■ Work task: Would you please return the lines of the entries below starting at the line that has "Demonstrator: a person" and ending at the line that has "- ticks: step", both included, exactly as they are?

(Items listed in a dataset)
================================

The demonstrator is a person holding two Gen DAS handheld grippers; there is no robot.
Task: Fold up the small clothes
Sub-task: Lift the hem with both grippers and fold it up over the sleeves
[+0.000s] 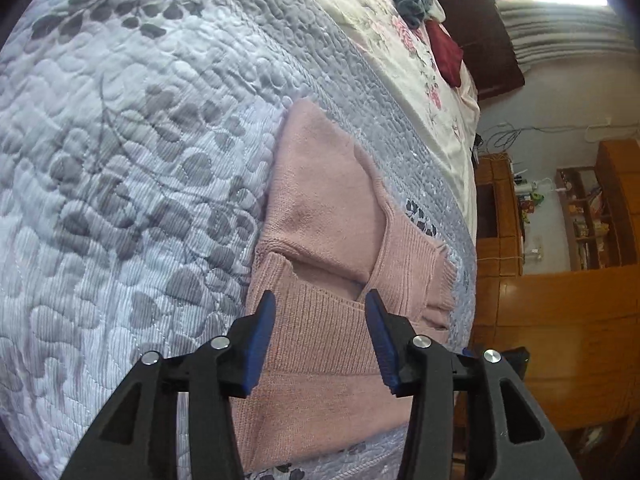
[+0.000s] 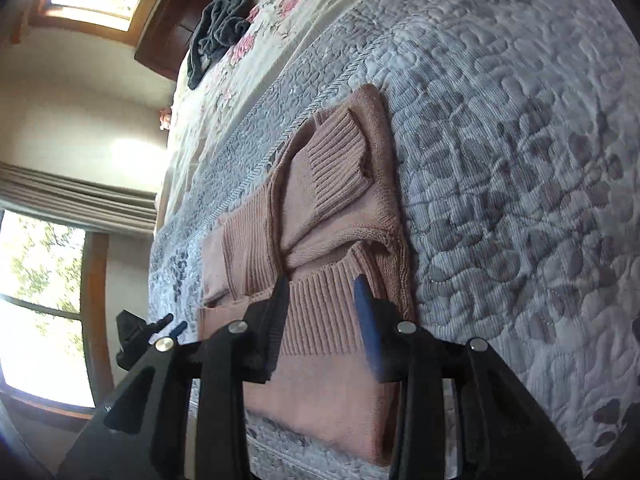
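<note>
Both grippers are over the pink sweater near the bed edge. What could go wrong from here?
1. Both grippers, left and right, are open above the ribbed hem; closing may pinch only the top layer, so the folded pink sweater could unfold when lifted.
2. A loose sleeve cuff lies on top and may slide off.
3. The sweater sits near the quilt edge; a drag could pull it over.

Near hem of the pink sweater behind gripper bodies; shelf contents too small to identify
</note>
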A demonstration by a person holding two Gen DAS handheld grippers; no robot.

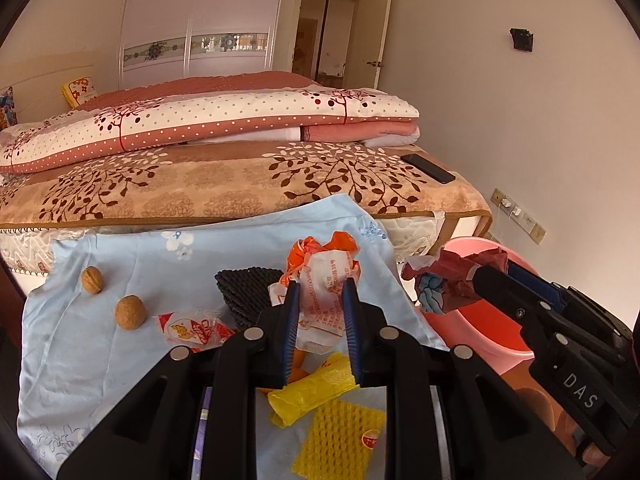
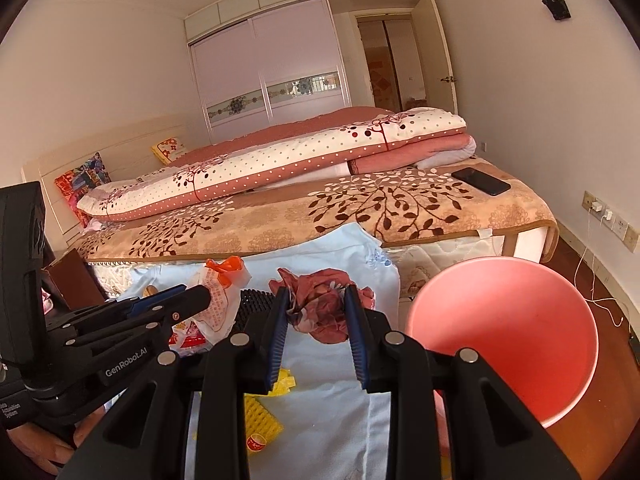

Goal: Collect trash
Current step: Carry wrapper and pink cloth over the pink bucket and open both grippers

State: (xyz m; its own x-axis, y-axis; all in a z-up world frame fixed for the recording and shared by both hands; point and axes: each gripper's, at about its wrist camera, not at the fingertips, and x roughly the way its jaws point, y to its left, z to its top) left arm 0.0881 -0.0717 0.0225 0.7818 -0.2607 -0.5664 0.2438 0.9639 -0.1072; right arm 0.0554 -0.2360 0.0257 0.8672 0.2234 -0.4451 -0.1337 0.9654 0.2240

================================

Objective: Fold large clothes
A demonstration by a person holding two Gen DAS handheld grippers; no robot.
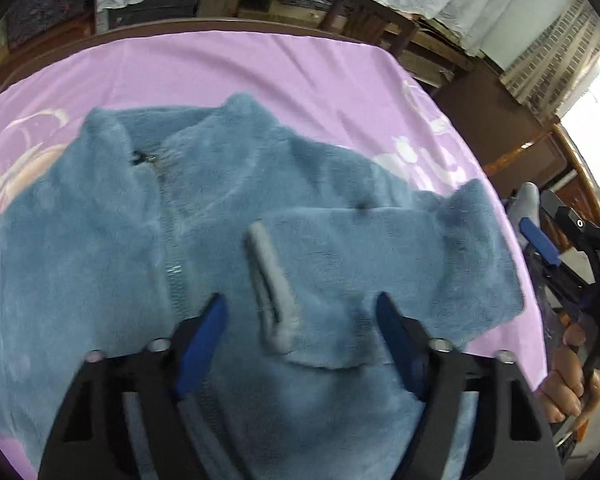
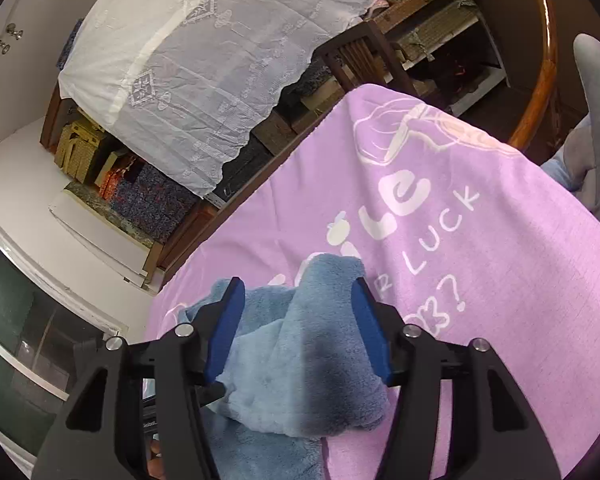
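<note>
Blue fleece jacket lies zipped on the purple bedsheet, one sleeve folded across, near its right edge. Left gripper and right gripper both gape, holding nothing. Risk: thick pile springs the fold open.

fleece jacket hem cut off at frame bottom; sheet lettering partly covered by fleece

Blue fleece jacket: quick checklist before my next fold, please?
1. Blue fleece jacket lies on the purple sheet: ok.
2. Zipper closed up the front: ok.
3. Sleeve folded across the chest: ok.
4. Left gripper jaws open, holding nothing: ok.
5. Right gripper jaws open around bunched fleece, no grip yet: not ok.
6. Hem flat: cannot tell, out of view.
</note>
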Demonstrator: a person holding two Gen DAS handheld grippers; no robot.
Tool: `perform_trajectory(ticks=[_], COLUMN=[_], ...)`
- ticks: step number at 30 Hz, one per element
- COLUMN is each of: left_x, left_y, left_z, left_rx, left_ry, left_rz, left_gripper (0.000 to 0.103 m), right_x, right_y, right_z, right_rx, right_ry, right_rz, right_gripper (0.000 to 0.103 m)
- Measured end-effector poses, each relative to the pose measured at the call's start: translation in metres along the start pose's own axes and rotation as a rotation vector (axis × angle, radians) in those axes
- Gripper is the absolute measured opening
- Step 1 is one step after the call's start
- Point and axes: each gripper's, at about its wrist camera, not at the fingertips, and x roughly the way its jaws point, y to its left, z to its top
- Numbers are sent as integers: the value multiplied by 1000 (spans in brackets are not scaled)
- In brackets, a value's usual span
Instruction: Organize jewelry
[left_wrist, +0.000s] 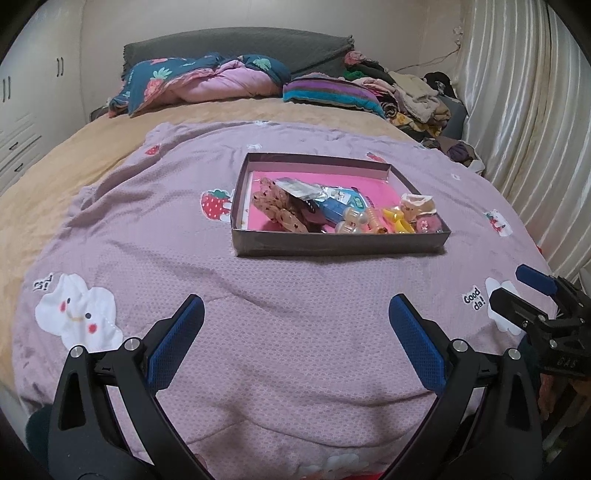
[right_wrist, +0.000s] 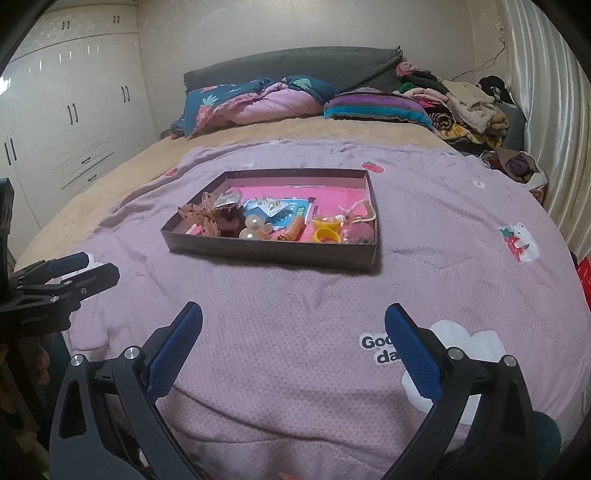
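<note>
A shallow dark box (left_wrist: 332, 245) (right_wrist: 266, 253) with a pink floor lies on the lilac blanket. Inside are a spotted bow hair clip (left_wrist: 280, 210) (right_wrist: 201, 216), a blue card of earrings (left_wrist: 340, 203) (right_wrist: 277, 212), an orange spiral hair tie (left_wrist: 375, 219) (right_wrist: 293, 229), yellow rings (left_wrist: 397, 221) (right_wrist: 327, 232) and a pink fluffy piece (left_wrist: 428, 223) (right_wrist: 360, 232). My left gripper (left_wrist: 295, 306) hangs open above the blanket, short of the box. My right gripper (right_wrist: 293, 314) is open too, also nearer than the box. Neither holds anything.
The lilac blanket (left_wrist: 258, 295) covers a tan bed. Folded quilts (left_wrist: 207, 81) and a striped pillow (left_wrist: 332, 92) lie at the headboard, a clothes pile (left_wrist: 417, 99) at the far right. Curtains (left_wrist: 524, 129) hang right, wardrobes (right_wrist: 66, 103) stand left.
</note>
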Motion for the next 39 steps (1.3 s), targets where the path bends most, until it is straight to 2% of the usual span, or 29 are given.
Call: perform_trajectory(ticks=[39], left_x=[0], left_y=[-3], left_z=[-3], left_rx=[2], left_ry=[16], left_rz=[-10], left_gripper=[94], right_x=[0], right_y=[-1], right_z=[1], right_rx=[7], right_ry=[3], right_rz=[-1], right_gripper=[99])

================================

■ Answer box:
Demonstrator: a person holding two Gen DAS handheld grippers; no robot.
Tool: `perform_trajectory(ticks=[_], COLUMN=[_], ...)`
- ticks: step number at 30 Hz, one per element

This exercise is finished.